Exercise description -> Every line below from the one containing "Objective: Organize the" through the one containing "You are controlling" must be transcribed exactly. Omit all lines outside that stretch.

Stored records
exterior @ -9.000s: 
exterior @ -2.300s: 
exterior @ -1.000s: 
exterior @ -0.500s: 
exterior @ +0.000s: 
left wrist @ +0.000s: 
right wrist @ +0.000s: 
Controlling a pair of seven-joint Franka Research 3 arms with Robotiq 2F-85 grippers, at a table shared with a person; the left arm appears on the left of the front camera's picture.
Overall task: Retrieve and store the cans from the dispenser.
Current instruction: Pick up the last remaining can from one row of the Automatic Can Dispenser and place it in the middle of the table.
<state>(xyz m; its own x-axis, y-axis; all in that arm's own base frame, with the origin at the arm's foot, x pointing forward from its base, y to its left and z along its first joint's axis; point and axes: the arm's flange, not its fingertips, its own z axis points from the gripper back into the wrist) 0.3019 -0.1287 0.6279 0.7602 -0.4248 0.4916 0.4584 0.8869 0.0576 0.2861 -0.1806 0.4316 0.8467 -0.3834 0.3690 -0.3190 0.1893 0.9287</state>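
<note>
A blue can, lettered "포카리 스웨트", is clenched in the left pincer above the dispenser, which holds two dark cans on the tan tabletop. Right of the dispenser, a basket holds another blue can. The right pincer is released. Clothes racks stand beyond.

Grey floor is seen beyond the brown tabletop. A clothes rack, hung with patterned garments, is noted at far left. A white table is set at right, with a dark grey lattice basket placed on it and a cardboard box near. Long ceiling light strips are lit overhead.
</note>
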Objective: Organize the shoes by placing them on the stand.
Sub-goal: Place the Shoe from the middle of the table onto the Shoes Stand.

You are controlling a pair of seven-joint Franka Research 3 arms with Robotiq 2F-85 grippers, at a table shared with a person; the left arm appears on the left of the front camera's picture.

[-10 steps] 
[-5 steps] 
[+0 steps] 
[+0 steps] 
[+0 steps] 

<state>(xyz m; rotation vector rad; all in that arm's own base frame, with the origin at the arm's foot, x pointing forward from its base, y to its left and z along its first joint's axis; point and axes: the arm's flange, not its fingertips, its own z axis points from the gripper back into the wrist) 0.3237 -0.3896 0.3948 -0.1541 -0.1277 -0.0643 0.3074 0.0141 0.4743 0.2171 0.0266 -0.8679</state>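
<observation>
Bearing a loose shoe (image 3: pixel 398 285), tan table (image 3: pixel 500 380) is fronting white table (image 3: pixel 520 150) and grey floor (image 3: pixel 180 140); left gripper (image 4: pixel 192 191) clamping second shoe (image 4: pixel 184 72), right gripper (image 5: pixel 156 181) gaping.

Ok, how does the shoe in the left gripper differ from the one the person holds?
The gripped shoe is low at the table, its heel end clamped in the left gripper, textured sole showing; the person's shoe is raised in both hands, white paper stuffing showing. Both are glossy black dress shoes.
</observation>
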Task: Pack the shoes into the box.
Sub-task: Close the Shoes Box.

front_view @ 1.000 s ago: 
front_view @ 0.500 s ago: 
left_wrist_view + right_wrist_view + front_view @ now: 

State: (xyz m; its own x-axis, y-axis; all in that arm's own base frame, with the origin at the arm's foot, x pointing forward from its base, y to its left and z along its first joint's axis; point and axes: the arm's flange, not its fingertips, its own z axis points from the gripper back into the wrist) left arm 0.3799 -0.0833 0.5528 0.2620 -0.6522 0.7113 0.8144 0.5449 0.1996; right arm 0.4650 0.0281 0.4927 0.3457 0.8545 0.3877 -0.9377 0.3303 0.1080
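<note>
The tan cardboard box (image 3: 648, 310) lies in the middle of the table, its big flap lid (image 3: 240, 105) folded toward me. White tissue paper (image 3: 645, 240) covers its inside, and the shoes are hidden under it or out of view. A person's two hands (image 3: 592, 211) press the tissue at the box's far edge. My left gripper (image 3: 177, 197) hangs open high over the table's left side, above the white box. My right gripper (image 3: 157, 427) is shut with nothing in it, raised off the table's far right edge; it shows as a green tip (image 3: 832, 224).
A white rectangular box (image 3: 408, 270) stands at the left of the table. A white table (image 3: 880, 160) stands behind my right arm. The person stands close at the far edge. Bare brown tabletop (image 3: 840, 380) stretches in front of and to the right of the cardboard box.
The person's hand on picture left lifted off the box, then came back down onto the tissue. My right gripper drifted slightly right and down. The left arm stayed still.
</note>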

Response ->
Objective: Organize the shoes by placing them on the stand.
Sub-goal: Place the Shoe from the middle of the table onto the Shoes Stand.

You are controlling a pair of seven-joint Franka Research 3 arms with Robotiq 2F-85 grippers, at a table shared with a person; the left arm appears on the left of the front camera's picture.

The reply is now complete.